Required work> Type out the whole listing again exactly, pictures omitted.

========================

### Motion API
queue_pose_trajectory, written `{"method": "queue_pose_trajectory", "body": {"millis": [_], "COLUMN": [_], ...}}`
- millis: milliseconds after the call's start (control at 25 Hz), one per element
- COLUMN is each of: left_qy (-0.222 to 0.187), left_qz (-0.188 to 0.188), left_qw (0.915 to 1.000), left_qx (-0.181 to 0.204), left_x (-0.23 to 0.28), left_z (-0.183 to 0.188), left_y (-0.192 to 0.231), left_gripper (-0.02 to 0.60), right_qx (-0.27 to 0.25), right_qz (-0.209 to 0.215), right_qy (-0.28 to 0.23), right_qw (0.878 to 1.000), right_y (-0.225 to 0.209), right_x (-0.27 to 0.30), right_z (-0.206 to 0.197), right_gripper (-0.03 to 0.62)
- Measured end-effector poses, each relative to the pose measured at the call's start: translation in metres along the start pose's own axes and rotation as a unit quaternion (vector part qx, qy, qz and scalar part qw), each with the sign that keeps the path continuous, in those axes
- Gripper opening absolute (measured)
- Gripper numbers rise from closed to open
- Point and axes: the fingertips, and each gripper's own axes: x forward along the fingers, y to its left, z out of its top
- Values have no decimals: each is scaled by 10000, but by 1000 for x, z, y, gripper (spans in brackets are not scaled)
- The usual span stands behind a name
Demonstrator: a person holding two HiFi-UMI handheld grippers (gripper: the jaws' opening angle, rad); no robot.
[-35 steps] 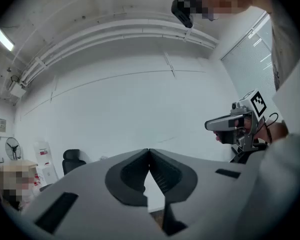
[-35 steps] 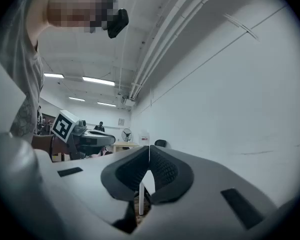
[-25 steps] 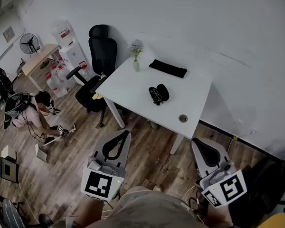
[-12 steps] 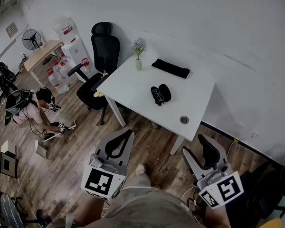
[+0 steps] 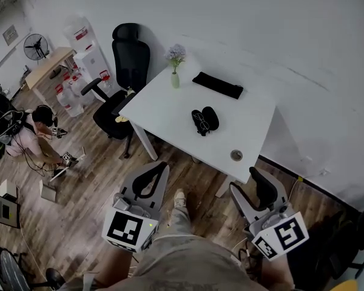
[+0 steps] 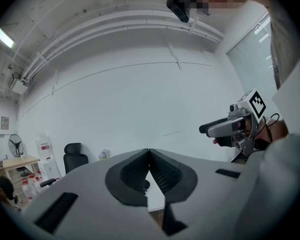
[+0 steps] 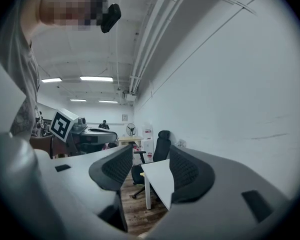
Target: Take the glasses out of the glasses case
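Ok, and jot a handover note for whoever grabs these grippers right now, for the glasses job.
Left gripper: shut, empty, held short of the table, over the floor.
Right gripper: open, empty, also short of the table.
Case: dark, mid-table, seems to lie open. It is too small to tell if the glasses are in it. Neither gripper touches it.
Done: nothing that shows.
Left: reach the case, steady it, lift the glasses out.
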Motion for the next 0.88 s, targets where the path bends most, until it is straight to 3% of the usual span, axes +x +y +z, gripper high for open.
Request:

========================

Answer>
### Motion API
queue_pose_trajectory, written `{"method": "queue_pose_trajectory", "body": {"millis": [_], "COLUMN": [_], ...}}`
- millis: milliseconds after the call's start (control at 25 Hz), one per element
- COLUMN is each of: left_qy (-0.222 to 0.187), left_qz (-0.188 to 0.188), left_qw (0.915 to 1.000), left_qx (-0.181 to 0.204), left_x (-0.23 to 0.28), left_z (-0.183 to 0.188), left_y (-0.192 to 0.231), left_gripper (-0.02 to 0.60), right_qx (-0.27 to 0.25), right_qz (-0.209 to 0.215), right_qy (-0.28 to 0.23), right_qw (0.878 to 1.000), right_y (-0.225 to 0.209), right_x (-0.27 to 0.30), right_z (-0.206 to 0.197), right_gripper (-0.03 to 0.62)
- Measured end-effector poses, each relative to the pose measured at the call's start: translation in metres along the start pose's own axes and rotation as a unit quaternion (vector part qx, qy, qz and scalar part qw), each with the sign that keeps the path continuous, in those axes
- Gripper opening absolute (measured)
- Gripper numbers rise from closed to open
- Point and axes: the fingertips, and each gripper's own axes: x forward along the fingers, y to its left, z out of its top
- Values have no decimals: each is scaled by 10000, but by 1000 for x, z, y, gripper (spans in brackets are not scaled)
- The usual span stands behind a name
Demonstrator: a person holding two HiFi-UMI handheld grippers (gripper: the jaws' opening angle, rad); no robot.
[-35 steps] 
[-35 steps] 
[-25 steps] 
[-12 steps] 
[+0 steps] 
[+0 steps] 
[+0 steps] 
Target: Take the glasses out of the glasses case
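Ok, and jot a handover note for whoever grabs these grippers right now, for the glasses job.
Left gripper: shut, empty, held short of the table, over the floor.
Right gripper: open, empty, also short of the table.
Case: dark, mid-table, seems to lie open. It is too small to tell if the glasses are in it. Neither gripper touches it.
Done: nothing that shows.
Left: reach the case, steady it, lift the glasses out.
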Motion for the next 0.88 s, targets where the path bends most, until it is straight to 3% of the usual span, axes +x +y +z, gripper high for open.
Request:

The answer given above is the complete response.